Neil Parrott is responsible for managing FileNet's Image Manager product suite as well as providing product marketing direction for the UK, France, Benelux and Nordics. Neil joined FileNet in 1998, responsible for regional product marketing and strategy planning in the UK. Neil has significant content management and business process management expertise, gained from his experience at major international information technology vendors including Kodak, Origin and Olivetti.

Brian Rose has 20 years of engineering, sales, marketing and strategic business development experience within technology and services markets. Prior to Fios, as a member of the executive team of many emerging growth companies, Brian was instrumental in driving profitable business expansion within existing markets, while identifying and developing new market opportunities. At Fios, Brian's focus is on the development of strategic partnerships that extend market reach and visibility, while providing Fios clients with solutions that empower them to more efficiently and cost effectively achieve their business objectives.

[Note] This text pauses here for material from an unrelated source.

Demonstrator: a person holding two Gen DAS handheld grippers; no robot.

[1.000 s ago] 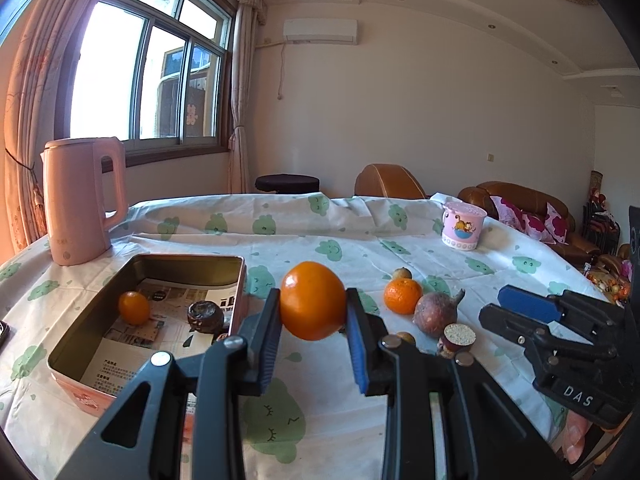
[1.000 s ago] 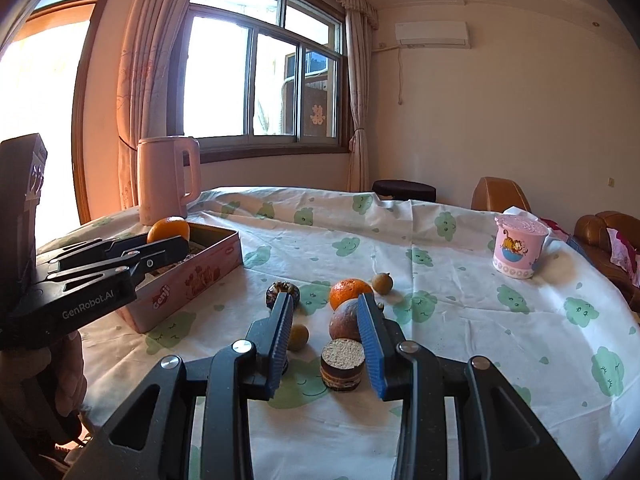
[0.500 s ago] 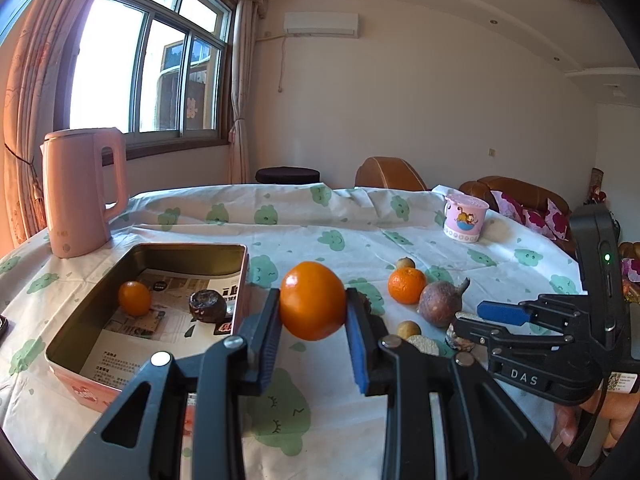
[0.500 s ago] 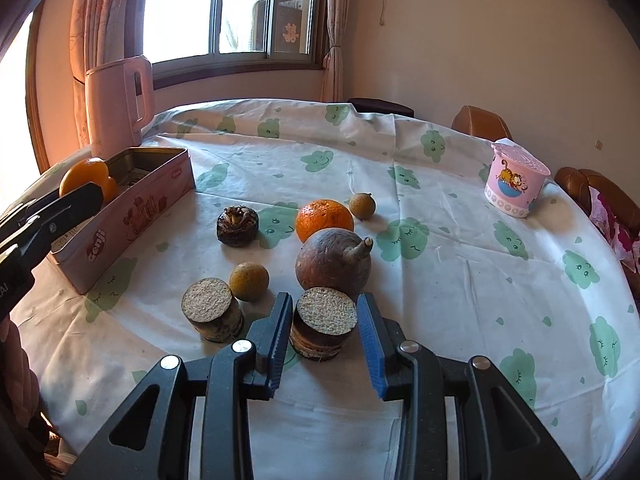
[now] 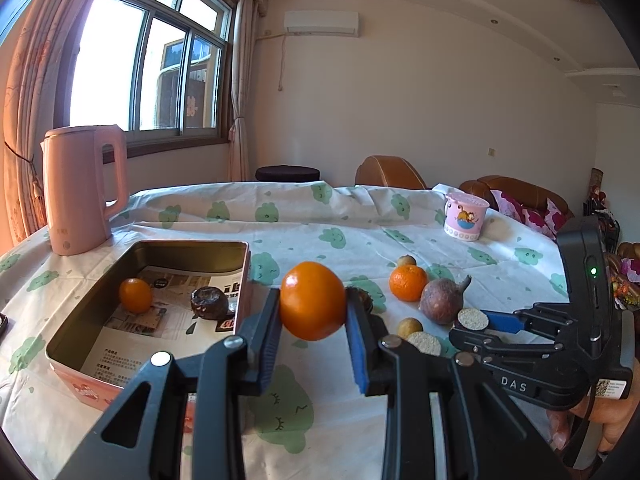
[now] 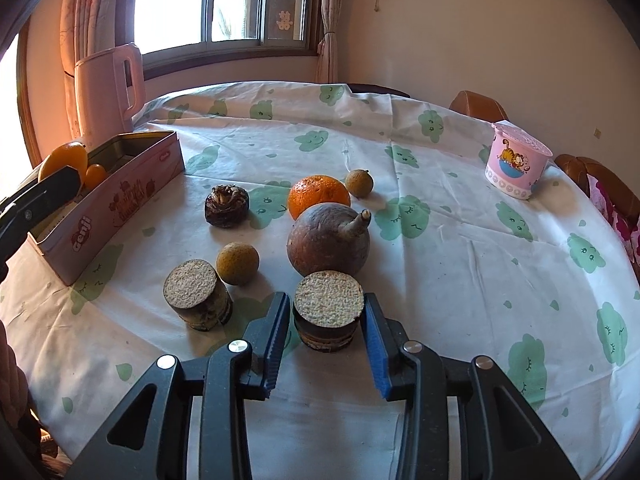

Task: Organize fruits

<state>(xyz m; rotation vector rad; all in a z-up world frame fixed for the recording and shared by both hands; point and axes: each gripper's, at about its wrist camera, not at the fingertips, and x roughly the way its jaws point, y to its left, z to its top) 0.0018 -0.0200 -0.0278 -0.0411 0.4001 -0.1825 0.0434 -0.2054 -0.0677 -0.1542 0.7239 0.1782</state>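
The desk [image 5: 360, 236] is viewed by the left wrist camera from above its near edge, toward the window. The right wrist view is set lower and closer. The pink tin [image 5: 132, 388] [image 6: 120, 204] and kettle [image 5: 80, 188] [image 6: 108, 88] are shared.

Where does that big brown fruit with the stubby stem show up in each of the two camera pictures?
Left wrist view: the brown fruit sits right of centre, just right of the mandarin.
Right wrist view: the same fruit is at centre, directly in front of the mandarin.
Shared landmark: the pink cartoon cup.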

Michael DeBellis leads Fujitsu Consulting's Information Management practice for the west region. He has 20 years of experience in the consulting industry and has worked for clients in healthcare, financial services, media/entertainment and government. Michael has specialized in Information Management and has led distributed teams to deliver systems using Documentum as well as BEA, ATG, Verity and Interwoven. Mr. DeBellis has been published in leading journals, magazines, and conferences such as IEEE Expert and OOPSLA, and speaks on Web Services, Enterprise Content Management, User-Centered Design, and Software Development Life-Cycle.

Cheryl McKinnon is responsible for ensuring Hummingbird products comply with current and emerging government standards, guidelines and legislation covering electronic evidence, records management and privacy/security issues. She also works closely with Hummingbird's worldwide partner channel and sales staff to assist in developing government markets, solutions and product awareness. Cheryl has worked in information management technologies for more than eight years and has several years of field consulting and technical training experience with a variety of public and private sector clients. She is actively involved with AIIM and ARMA International.